▸ Assignment
Please transcribe exactly, and only, the lines of the data below between the line holding "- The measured" and the line holding "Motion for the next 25", inclusive.

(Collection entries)

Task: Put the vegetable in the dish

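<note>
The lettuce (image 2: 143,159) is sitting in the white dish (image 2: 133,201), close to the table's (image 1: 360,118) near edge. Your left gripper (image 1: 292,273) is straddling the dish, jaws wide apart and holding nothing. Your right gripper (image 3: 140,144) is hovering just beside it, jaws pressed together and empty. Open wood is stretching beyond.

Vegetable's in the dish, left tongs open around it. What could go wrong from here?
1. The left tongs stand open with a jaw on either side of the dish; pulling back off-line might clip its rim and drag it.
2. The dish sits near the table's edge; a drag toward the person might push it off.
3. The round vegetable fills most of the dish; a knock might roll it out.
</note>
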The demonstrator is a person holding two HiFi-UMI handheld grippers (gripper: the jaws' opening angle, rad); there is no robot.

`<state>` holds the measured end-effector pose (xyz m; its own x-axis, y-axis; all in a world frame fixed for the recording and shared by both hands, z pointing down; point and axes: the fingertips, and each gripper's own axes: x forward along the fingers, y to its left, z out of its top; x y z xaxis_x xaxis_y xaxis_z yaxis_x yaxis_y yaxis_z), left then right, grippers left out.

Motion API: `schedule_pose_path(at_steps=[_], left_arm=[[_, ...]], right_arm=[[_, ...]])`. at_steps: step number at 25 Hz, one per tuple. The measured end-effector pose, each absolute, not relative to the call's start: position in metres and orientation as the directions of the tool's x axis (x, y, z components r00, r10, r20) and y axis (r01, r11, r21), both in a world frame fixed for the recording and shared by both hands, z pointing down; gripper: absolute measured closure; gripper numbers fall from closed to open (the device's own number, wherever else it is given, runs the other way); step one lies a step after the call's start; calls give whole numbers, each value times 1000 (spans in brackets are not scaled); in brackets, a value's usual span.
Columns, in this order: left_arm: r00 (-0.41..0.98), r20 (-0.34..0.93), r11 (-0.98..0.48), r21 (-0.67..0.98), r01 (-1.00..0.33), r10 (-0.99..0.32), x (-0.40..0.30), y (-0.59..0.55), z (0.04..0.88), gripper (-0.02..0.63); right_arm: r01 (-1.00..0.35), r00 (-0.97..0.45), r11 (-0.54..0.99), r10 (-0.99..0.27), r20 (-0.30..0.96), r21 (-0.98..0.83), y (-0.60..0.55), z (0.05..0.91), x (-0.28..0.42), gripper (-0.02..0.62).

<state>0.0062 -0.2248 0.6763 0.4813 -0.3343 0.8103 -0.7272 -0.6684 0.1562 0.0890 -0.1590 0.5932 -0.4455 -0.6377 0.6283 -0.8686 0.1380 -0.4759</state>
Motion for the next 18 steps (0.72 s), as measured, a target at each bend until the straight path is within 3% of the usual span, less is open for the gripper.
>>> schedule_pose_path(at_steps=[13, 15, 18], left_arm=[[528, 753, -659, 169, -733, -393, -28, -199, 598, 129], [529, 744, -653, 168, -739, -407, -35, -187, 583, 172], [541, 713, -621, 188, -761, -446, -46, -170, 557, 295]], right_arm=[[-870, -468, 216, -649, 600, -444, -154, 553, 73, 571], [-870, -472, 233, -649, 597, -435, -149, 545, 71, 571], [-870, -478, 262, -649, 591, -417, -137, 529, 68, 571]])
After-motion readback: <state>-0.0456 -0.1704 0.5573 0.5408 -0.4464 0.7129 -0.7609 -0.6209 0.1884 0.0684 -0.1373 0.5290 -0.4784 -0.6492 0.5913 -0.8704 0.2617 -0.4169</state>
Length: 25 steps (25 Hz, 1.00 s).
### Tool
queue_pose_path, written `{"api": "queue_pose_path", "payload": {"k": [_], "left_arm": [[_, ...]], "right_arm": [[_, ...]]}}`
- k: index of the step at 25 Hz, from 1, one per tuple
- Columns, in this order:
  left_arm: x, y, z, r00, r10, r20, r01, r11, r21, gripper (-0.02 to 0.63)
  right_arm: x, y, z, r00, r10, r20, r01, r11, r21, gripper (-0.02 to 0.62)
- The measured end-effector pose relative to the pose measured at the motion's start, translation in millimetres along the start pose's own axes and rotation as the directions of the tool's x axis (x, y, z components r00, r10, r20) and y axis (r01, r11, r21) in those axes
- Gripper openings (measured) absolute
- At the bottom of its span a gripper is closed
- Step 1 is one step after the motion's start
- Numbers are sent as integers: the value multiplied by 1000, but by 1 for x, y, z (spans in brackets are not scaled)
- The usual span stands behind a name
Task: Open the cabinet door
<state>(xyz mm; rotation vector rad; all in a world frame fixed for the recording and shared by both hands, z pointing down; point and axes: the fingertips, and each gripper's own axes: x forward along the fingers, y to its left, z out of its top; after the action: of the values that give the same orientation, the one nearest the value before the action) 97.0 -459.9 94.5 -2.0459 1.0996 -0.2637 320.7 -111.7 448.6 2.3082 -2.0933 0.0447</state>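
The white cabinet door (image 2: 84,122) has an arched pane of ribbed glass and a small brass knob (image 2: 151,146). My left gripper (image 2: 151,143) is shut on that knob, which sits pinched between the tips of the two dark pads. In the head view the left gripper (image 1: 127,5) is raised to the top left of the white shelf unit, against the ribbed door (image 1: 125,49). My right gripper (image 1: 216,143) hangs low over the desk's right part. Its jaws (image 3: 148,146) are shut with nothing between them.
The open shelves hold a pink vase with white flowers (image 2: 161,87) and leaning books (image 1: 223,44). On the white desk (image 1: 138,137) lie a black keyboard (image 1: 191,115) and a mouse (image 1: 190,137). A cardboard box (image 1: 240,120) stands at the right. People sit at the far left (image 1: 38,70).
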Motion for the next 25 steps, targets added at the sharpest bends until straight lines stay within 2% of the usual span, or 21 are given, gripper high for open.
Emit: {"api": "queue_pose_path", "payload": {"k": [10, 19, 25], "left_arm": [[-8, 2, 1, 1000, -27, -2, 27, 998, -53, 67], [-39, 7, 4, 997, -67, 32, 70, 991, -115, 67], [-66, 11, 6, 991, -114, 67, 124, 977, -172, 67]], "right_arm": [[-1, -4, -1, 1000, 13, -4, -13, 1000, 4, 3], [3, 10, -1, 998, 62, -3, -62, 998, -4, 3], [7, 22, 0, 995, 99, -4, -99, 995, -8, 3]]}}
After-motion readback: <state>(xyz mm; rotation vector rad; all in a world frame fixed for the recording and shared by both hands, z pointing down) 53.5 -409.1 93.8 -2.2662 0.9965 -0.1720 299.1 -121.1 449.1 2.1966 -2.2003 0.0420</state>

▸ Written response
- The measured end-effector pose relative to the pose measured at the motion's start, translation in millimetres along the start pose's own axes and rotation as the directions of the tool's x axis (x, y, z components r00, r10, r20) and y axis (r01, r11, r21) in those axes
- Gripper openings (measured) absolute
- At the bottom of its span a gripper is closed
- Step 1 is one step after the motion's start
- Numbers are sent as integers: the value multiplied by 1000, but by 1 for x, y, z (spans in brackets are not scaled)
- The usual span stands behind a name
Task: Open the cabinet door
<state>(xyz mm; rotation vector rad; all in a world frame fixed for the recording and shared by both hands, z pointing down; point and axes: the fingertips, and each gripper's own axes: x forward along the fingers, y to its left, z out of its top; after the action: of the values that give the same orientation, the one nearest the value before the action) 97.0 -459.9 94.5 -2.0459 1.0996 -0.2637 320.7 -111.7 448.6 2.3082 -2.0933 0.0447</state>
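The white cabinet door (image 2: 84,122) has an arched pane of ribbed glass and a small brass knob (image 2: 151,146). My left gripper (image 2: 151,143) is shut on that knob, which sits pinched between the tips of the two dark pads. In the head view the left gripper (image 1: 127,5) is raised to the top left of the white shelf unit, against the ribbed door (image 1: 125,49). My right gripper (image 1: 216,143) hangs low over the desk's right part. Its jaws (image 3: 148,146) are shut with nothing between them.
The open shelves hold a pink vase with white flowers (image 2: 161,87) and leaning books (image 1: 223,44). On the white desk (image 1: 138,137) lie a black keyboard (image 1: 191,115) and a mouse (image 1: 190,137). A cardboard box (image 1: 240,120) stands at the right. People sit at the far left (image 1: 38,70).
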Motion for the next 25 steps, targets added at the sharpest bends until straight lines stay within 2% of the usual span, or 21 are given, gripper high for open.

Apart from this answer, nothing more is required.